To transmit HD video from a source to a destination, two factors need to be considered: (1) the actual bandwidth limitation of the link, and (2) its packet loss characteristics. Due to the high bandwidth requirement of HD video, the network may experience temporary congestions if the link is shared with other traffic. Moreover, adapting to these congestions is not instantaneous. As a result, packet losses may occur. For raw HD video, packet losses in one frame only affect that frame. However, for most codecs that use inter-frame compression, the error caused by packet loss in one frame may propagate to later frames. To recover packet losses, there exist three commonly used techniques: 1) forward error correction (FEC); 2) concealment; and 3) retransmission. FEC adds redundant data to the original video stream. As a result, the receiver can reconstruct the original data if packet losses occur. However, FEC adds a fixed bandwidth overhead to a transmission, irrespective of whether data loss occurs or not. Unlike FEC, the concealment solution does not recover packets. The receiver substitutes lost packets with the interpolated data calculated from previous frames. The goal is to keep the residual errors below a perceptual threshold. The receiver must be powerful enough to carry the workload of both rendering and data recovery. Finally, retransmission is a bandwidth-efficient solution to packet loss. Here, the receiver will detect lost data and request it again from the source. Hence, this approach introduces at least one round-trip delay, and therefore it may not be suitable for networks with long round-trip delays. The HYDRA live streaming system, for example, uses a single retransmission strategy to recover packet losses. Buffering is kept to a minimum to maintain a low end-to-end latency.

Rendering of HD Video Streams

When a media stream is transmitted over a network, the receiver side requires a low-delay rendering component to display the HD video stream. Various hardware and software options for decoding HD video streams are currently available. We classify them into the following two categories.

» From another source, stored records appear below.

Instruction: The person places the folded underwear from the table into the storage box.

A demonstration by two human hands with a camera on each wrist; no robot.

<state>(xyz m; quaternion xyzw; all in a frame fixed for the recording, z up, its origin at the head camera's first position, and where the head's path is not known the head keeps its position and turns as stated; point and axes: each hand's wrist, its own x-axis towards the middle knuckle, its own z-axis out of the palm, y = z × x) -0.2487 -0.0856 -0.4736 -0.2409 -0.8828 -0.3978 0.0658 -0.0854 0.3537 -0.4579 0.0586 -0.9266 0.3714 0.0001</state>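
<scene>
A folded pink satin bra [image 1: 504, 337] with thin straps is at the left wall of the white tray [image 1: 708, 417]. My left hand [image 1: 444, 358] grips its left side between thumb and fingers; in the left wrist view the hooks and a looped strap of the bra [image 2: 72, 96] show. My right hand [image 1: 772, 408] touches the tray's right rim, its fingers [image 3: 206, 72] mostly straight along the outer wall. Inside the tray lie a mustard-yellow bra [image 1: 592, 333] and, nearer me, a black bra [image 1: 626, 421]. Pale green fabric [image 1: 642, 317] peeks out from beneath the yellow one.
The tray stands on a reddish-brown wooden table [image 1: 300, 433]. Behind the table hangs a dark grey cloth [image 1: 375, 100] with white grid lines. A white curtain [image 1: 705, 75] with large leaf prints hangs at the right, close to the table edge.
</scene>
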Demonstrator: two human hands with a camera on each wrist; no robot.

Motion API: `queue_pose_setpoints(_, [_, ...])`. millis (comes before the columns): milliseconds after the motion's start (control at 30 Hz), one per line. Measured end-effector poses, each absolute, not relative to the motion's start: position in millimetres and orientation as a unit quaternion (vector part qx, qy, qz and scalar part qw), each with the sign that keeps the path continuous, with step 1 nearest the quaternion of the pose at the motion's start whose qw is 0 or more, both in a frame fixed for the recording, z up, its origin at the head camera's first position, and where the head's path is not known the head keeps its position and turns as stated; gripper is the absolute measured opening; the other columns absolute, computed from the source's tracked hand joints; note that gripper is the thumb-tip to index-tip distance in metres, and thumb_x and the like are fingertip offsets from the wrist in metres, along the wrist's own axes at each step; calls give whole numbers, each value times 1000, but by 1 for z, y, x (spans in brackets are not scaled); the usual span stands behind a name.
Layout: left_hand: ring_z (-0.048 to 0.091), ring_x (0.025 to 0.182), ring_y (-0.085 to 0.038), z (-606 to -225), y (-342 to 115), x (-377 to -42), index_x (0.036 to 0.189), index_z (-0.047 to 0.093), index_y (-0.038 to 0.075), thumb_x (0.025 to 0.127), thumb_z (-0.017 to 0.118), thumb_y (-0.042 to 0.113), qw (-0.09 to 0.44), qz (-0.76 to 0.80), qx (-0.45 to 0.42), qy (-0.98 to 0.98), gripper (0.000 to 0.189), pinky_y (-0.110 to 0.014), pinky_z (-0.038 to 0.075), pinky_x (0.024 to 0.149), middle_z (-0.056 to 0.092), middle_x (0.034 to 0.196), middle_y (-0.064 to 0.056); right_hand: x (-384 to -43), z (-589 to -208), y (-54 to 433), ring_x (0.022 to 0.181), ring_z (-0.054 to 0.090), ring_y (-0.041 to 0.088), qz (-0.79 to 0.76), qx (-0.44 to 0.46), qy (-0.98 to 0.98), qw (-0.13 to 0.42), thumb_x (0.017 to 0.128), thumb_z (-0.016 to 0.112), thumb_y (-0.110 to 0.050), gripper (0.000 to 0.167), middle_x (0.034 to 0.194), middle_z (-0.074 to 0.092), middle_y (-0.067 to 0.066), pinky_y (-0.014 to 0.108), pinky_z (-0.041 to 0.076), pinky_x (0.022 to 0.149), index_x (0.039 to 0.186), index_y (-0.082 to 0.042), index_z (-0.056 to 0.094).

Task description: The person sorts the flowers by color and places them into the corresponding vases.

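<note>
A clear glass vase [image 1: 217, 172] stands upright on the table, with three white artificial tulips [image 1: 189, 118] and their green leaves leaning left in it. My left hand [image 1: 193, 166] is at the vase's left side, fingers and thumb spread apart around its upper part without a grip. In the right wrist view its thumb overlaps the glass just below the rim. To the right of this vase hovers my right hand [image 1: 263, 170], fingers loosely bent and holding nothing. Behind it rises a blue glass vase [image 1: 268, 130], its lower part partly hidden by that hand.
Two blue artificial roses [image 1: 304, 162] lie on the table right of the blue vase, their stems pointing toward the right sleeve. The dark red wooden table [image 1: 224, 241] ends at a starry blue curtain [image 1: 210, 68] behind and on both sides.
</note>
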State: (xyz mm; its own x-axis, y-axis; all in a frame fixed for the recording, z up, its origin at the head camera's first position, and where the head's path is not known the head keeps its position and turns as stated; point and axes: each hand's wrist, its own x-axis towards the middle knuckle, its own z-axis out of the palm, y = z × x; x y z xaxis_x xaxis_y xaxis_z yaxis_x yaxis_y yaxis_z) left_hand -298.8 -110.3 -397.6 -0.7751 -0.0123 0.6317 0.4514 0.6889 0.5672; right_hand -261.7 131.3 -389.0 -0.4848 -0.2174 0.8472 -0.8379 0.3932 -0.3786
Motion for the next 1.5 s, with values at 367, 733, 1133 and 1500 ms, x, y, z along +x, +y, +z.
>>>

  1. Hardware-based : When improved quality and picture stability are of paramount importance, hardware-based video rendering systems are often preferred. Commercial systems include, for example, the CineCast HD decoding board from Vela Research. It can communicate with the host computer through the SCSI (Small Computer Systems Interface) protocol. Other stand-alone decompressors require the input stream to be provided in the professional DVB-ASI format. The hardware solution has the advantage of usually providing a digital HD-SDI (uncompressed) output for very high picture quality and a genlock input for external synchronization. However, this type of solution may be costly and some of the hardware decoders include significant buffers which increase the rendering delay.
  2. Software-based : A cost-effective alternative to hardware-based rendering is using software tools. Recall that rendering HD video streams is computationally expensive. An example software rendering tool is the libmpeg2 library (a highly optimized rendering code that provides hardware-assisted MPEG decoding on current generation graphics adapters). Through the XvMC extensions of the Linux’ X11 graphical user interface, libmpeg2 utilizes the motion compensation and iDCT hardware capabilities on modern graphics GPUs. This can be a very cost-effective solution since suitable graphics boards can be obtained for less than one hundred dollars. In terms of performance, this setup can easily achieve realtime performance with a modern CPU/GPU combination. Table 2 illustrates the measurements we recorded from the Iibmpeg2 library in decoding HD MPEG-2 streams with an Nvidia FX5200 GPU. Two sub-algorithms in the MPEG decoding process – motion compensation (MC) and inverse discreet cosine transform (iDCT) — can be performed either in software on the host CPU or on the graphics processing unit GPU. The tests were performed with dual Xeon 2.6 GHz CPUs. Without hardware support, the machine can only merely satisfy the requirement of HDV 720p.

Delay Measurements

When transmitting live, interactive-media streams, one of the most critical aspects is the end-to-end latency experienced by the participants. The ideal transmission system would achieve very high quality while requiring minimal bandwidth and producing low latency. However, in a real-world design, a system must find a good compromise among all these requirements. Delays may result from many factors, including video encoding, decoding and network latency. Even monitors may introduce certain latency, for example plasma displays contain video sealers that can introduce several frames of latency. Because many rendering tools demultiplex video and audio streams, it is important to measure both the video and audio latency to understand whether the audio and video streams are synchronized.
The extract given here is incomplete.